§ EXERCISE DIRECTIONS
What lines of the data hold the string "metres"? Pull each one out.

Start of SOURCE DATA

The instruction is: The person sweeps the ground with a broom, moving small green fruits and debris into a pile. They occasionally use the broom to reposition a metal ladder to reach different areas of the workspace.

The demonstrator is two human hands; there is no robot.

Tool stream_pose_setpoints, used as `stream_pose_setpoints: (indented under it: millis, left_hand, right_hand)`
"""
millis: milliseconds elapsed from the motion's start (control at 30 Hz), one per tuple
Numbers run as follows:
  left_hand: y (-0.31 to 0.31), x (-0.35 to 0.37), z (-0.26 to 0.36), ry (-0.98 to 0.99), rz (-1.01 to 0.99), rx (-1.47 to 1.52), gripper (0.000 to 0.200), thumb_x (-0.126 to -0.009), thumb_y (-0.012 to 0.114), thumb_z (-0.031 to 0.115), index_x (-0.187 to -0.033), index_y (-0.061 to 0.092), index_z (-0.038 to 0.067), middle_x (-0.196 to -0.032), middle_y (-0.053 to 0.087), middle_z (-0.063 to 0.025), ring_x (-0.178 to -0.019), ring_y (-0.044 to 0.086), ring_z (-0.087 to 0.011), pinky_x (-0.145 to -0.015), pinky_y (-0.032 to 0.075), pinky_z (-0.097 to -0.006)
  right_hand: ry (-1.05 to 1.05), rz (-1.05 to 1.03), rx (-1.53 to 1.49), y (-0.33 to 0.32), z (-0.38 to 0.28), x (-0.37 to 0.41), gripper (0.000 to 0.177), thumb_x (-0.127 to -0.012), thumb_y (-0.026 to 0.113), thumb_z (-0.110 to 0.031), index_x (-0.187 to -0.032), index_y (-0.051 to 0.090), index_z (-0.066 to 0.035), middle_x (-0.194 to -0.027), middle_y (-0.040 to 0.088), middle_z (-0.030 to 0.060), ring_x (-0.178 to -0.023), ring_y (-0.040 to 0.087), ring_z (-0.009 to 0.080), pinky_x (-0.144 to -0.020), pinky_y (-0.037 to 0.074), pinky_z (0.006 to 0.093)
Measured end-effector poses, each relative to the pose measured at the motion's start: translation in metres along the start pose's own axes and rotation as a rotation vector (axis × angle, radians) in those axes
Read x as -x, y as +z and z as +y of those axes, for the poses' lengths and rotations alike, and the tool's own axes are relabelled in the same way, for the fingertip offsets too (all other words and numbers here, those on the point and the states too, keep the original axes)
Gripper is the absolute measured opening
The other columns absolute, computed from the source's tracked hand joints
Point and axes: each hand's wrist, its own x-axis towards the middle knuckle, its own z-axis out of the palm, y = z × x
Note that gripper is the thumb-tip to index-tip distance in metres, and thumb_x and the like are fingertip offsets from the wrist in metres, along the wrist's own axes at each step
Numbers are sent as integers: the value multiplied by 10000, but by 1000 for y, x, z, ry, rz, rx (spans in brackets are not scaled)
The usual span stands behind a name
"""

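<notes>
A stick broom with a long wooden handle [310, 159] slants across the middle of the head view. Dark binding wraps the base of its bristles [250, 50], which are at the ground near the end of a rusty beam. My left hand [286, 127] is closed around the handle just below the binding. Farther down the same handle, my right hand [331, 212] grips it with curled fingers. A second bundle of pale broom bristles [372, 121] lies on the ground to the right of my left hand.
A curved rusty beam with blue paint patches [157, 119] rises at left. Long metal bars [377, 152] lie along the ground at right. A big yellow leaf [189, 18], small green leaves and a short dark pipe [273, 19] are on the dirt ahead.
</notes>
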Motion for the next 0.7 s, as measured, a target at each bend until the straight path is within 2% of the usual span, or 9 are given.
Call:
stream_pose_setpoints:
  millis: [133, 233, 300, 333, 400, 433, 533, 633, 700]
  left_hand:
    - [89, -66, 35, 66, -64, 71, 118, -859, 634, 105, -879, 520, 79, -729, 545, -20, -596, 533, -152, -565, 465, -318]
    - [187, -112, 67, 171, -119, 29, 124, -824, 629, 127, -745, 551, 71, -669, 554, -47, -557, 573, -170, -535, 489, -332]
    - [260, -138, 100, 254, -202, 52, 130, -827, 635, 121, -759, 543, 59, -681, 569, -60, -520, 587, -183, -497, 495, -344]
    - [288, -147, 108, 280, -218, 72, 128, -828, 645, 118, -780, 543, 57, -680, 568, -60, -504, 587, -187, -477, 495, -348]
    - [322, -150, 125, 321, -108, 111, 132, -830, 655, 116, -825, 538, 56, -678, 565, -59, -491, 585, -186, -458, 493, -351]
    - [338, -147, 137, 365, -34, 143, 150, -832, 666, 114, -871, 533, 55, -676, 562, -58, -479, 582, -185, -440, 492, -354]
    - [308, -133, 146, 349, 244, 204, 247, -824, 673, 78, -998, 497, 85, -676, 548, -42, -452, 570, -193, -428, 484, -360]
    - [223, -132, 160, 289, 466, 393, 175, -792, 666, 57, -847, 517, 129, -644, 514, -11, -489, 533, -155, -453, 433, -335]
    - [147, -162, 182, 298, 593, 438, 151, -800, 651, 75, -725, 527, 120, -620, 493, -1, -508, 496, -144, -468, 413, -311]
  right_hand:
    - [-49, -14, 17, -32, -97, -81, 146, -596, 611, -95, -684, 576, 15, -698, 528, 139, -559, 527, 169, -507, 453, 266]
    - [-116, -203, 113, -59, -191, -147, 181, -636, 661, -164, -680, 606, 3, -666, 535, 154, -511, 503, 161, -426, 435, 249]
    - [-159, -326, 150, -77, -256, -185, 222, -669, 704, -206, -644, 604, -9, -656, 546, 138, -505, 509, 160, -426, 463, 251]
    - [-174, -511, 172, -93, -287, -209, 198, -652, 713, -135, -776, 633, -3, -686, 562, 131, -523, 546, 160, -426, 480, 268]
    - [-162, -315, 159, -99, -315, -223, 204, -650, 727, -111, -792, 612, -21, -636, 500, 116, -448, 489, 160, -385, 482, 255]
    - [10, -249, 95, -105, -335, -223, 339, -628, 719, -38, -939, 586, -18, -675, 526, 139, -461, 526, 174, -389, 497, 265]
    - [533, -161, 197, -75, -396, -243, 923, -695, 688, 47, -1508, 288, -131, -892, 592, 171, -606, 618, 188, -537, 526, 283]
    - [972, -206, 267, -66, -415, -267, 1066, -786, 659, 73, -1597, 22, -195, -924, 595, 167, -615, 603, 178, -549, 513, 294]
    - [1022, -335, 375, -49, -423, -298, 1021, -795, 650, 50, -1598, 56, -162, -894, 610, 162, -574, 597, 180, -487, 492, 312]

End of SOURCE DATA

§ SOLUTION FOR THIS PROBLEM
Measured end-effector poses, each relative to the pose measured at the motion's start: translation in metres along the start pose's own axes and rotation as a rotation vector (axis × angle, radians) in those axes
Note that gripper is the thumb-tip to index-tip distance in metres, and thumb_x and the like are fingertip offsets from the wrist in metres, along the wrist's own axes at each step

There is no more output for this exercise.